— Prompt —
A complete, unaltered copy of the listing is needed. Write it out.

— Information shown —

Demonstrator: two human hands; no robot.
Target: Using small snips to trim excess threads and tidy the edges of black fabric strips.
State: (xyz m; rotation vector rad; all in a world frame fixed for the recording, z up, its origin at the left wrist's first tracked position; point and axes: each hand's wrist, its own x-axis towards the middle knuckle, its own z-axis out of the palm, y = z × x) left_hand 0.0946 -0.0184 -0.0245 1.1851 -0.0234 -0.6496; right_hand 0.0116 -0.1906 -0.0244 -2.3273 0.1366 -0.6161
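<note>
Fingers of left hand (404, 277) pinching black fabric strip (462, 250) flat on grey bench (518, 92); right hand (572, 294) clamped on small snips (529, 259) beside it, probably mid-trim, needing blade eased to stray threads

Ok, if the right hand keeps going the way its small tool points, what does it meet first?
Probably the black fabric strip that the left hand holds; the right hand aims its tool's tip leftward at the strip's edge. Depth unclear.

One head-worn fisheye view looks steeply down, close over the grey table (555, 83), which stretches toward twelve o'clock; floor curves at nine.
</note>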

— Written solution —
Demonstrator: two human hands; no robot.
Target: Using small snips to trim excess threads and tidy the edges of black fabric strips.
State: (xyz m; rotation vector rad; all in a world frame fixed for the recording, z up, its origin at the left wrist's first tracked position; point and axes: each hand's wrist, its own x-axis towards the middle knuckle, its own z-axis out of the palm, y = z × x) left_hand 0.0946 -0.0184 -0.0245 1.1851 -0.0234 -0.6496; right_hand 0.0116 -0.1906 -0.0244 -2.3273 0.1366 -0.6161
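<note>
Fingers of left hand (404, 277) pinching black fabric strip (462, 250) flat on grey bench (518, 92); right hand (572, 294) clamped on small snips (529, 259) beside it, probably mid-trim, needing blade eased to stray threads

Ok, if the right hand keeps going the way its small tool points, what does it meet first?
Probably the black fabric strip that the left hand holds; the right hand aims its tool's tip leftward at the strip's edge. Depth unclear.

One head-worn fisheye view looks steeply down, close over the grey table (555, 83), which stretches toward twelve o'clock; floor curves at nine.
</note>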

There is no more to the answer.